## Brief
In the records below, repeat exactly the lines between the line holding "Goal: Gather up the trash" and the line holding "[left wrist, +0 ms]", inclusive, and drop the pictures.

## Input
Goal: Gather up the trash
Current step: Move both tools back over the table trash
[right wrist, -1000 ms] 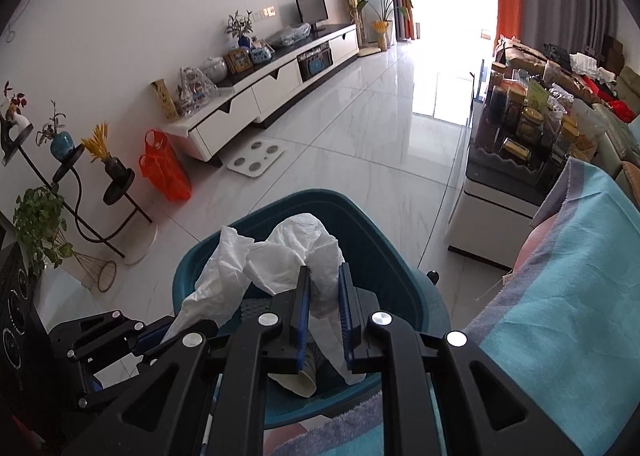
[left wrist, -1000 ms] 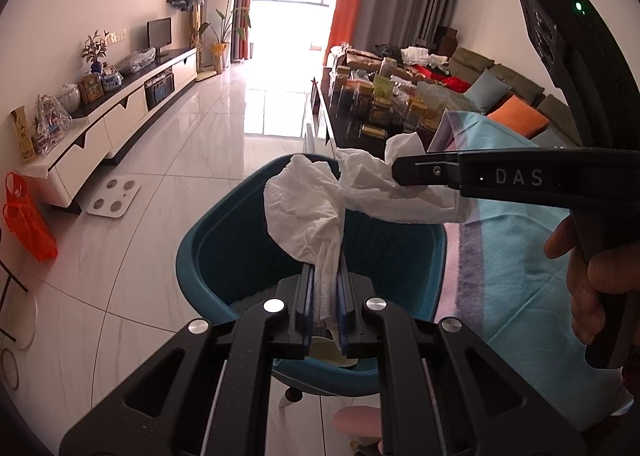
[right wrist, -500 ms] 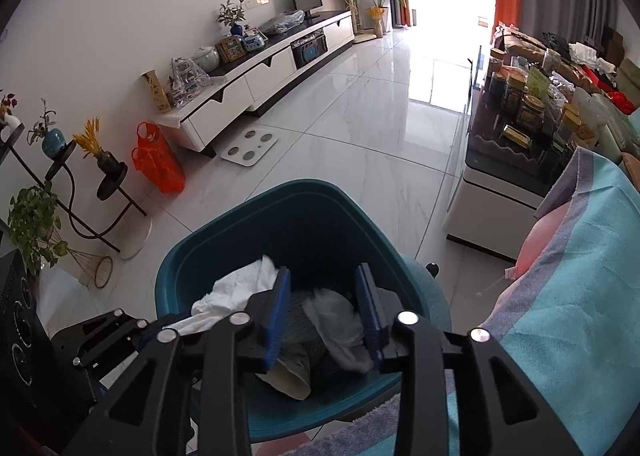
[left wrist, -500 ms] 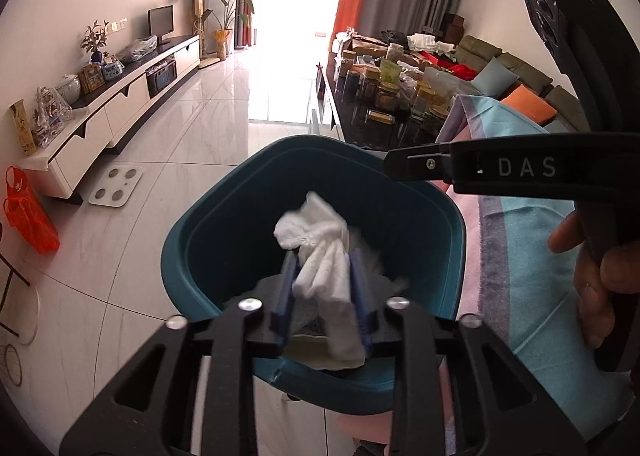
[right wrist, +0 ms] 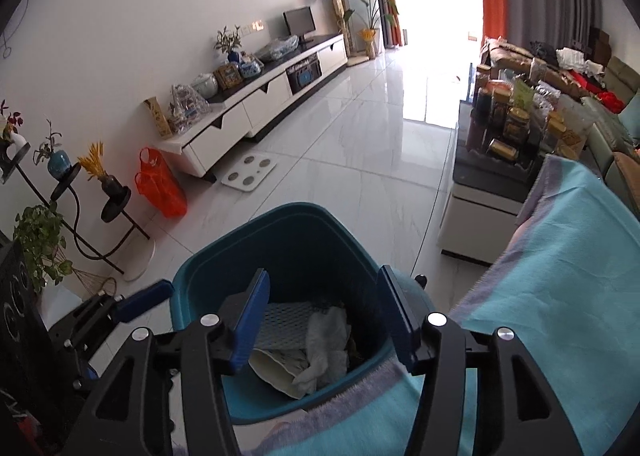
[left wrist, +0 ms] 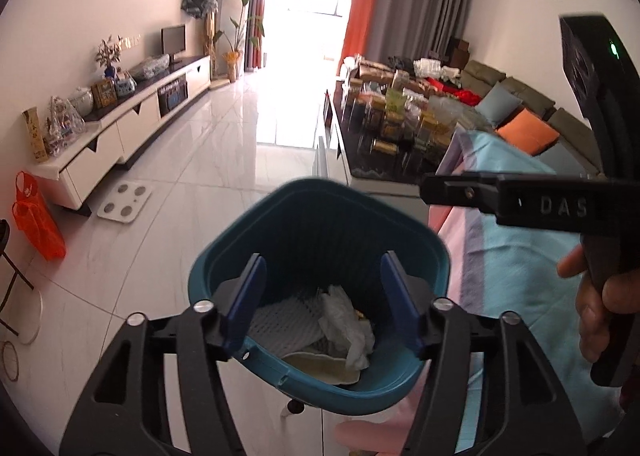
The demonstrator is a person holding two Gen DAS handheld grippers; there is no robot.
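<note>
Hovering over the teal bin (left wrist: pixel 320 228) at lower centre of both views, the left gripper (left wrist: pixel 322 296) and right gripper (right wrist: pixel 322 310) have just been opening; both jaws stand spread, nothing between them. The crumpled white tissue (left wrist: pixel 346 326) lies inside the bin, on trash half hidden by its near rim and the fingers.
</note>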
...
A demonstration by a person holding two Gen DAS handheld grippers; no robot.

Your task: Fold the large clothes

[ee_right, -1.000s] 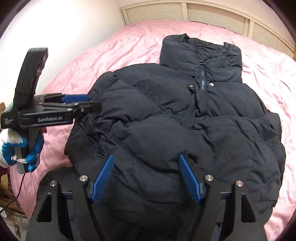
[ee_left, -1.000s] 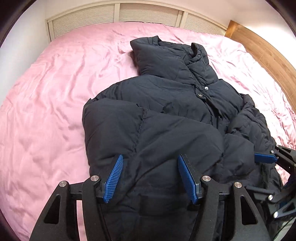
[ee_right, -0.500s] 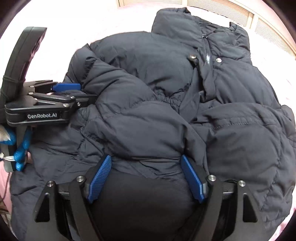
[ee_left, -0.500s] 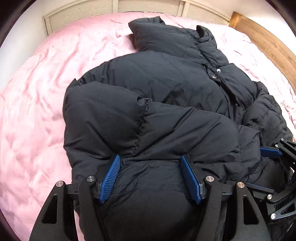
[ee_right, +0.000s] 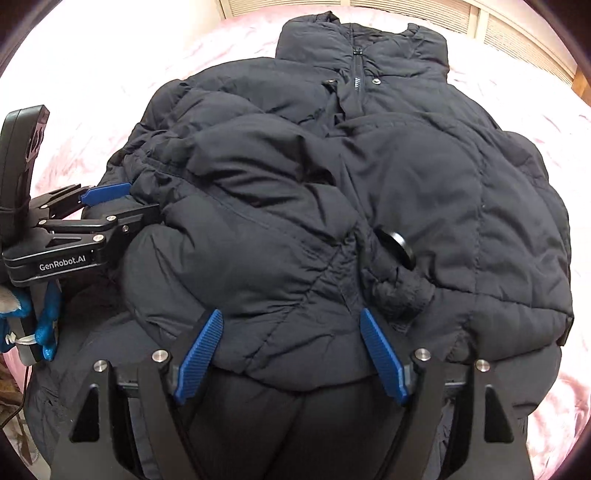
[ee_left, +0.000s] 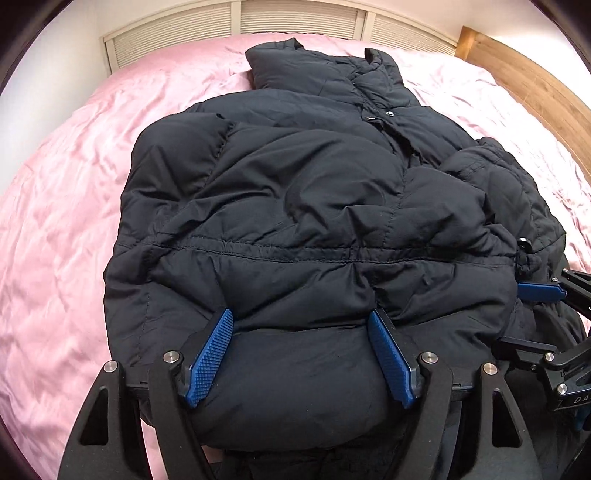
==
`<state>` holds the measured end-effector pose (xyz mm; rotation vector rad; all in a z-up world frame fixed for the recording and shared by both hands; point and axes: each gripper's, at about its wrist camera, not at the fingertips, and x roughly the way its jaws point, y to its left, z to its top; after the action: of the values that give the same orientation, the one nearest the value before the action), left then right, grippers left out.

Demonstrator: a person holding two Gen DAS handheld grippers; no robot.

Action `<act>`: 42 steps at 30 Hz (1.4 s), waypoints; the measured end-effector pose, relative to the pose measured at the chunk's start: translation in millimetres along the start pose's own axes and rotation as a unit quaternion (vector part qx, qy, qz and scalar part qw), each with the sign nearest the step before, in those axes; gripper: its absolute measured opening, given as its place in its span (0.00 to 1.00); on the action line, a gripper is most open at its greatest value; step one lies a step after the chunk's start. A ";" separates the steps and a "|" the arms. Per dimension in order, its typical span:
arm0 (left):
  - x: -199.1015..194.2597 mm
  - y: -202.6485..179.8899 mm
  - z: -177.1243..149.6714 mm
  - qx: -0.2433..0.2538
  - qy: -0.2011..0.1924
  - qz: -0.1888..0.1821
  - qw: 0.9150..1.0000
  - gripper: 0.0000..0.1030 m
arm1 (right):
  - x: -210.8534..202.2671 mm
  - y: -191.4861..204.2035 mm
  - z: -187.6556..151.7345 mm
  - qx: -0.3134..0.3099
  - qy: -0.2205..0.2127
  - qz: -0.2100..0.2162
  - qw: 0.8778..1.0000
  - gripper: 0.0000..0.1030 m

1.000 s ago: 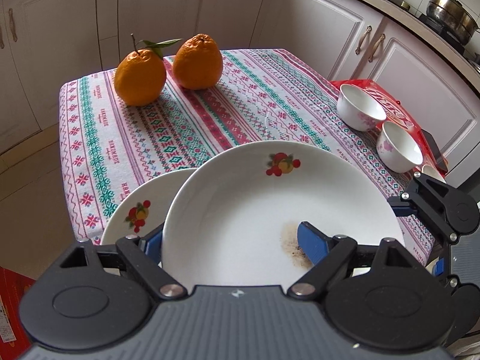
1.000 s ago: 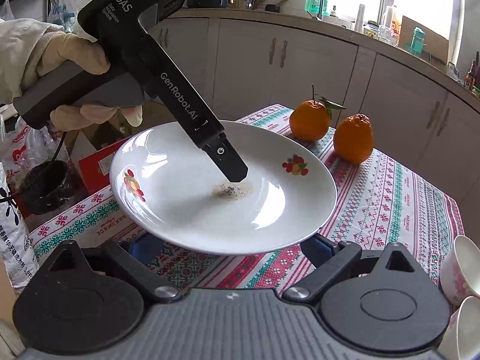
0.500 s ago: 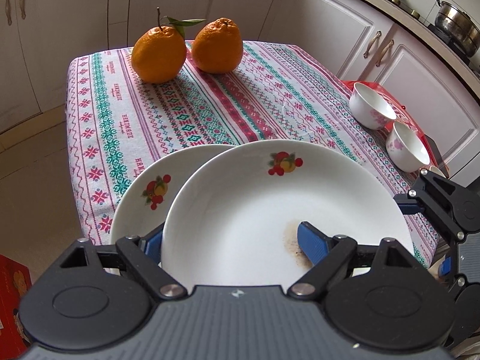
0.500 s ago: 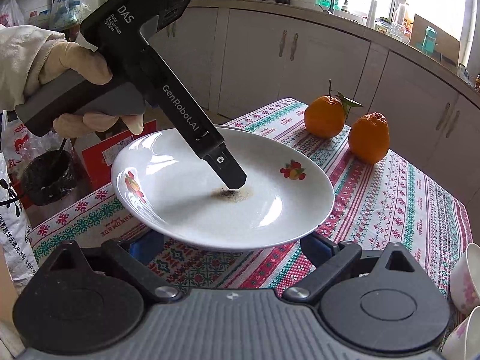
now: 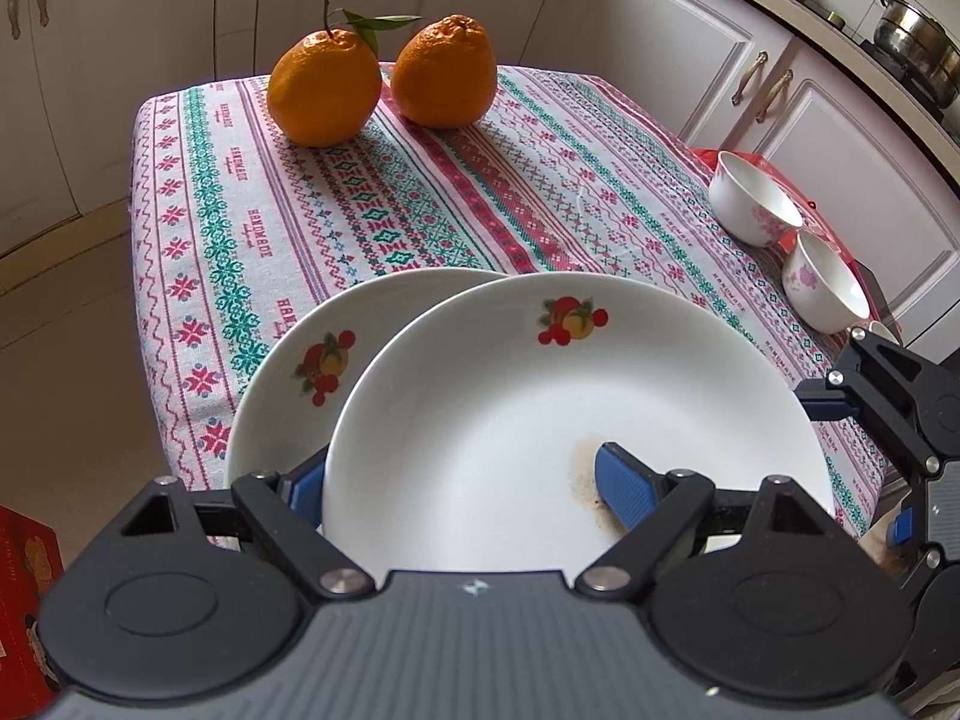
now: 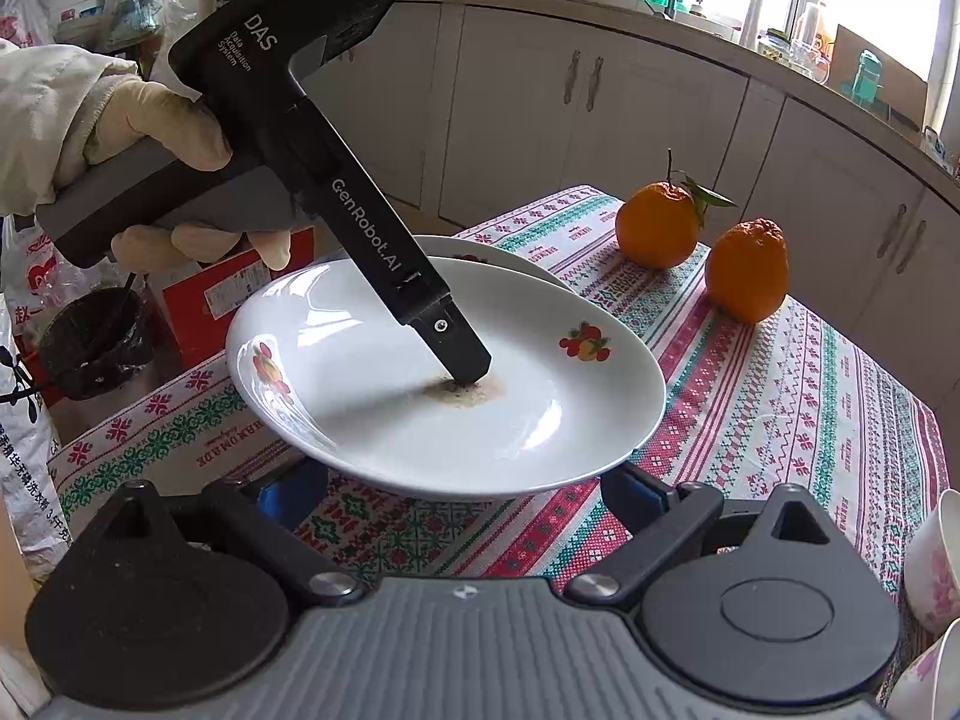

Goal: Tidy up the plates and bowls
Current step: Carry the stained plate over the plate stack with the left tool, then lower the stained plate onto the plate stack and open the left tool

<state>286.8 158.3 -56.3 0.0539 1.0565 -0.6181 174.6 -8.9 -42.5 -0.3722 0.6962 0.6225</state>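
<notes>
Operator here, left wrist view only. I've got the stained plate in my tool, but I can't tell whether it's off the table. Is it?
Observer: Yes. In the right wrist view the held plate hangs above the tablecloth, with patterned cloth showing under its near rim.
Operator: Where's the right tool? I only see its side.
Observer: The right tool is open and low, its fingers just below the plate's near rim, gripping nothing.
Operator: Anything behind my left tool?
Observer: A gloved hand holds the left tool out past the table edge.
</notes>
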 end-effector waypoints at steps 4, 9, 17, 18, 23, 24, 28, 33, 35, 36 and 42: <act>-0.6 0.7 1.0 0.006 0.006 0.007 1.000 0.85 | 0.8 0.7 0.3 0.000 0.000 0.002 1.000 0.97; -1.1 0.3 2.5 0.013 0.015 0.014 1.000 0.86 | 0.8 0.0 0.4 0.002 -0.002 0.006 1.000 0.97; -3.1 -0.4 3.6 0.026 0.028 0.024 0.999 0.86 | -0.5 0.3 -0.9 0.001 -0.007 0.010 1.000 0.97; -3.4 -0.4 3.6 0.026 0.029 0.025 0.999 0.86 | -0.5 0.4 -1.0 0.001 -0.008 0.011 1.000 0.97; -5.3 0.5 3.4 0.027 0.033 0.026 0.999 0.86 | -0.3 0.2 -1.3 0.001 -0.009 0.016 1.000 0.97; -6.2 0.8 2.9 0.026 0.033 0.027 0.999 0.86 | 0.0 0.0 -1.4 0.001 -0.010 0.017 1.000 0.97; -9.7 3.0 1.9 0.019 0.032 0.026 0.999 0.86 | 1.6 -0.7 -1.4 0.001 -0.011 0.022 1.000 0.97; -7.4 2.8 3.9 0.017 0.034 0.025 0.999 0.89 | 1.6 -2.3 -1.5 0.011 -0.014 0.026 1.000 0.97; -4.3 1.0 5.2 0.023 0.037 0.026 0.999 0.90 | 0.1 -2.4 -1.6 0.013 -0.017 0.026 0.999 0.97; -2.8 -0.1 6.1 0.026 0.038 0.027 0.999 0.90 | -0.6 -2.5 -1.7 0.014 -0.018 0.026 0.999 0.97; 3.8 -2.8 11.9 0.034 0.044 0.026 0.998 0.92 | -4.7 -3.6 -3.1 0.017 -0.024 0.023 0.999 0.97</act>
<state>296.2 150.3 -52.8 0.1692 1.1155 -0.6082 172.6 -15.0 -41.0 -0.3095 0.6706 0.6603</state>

## Response to the task
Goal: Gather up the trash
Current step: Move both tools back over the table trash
[right wrist, -1000 ms] 
[left wrist, -1000 ms] 
[right wrist, -500 ms] 
[left wrist, -500 ms] 
[right wrist, +0 ms] 
[left wrist, +0 ms] 

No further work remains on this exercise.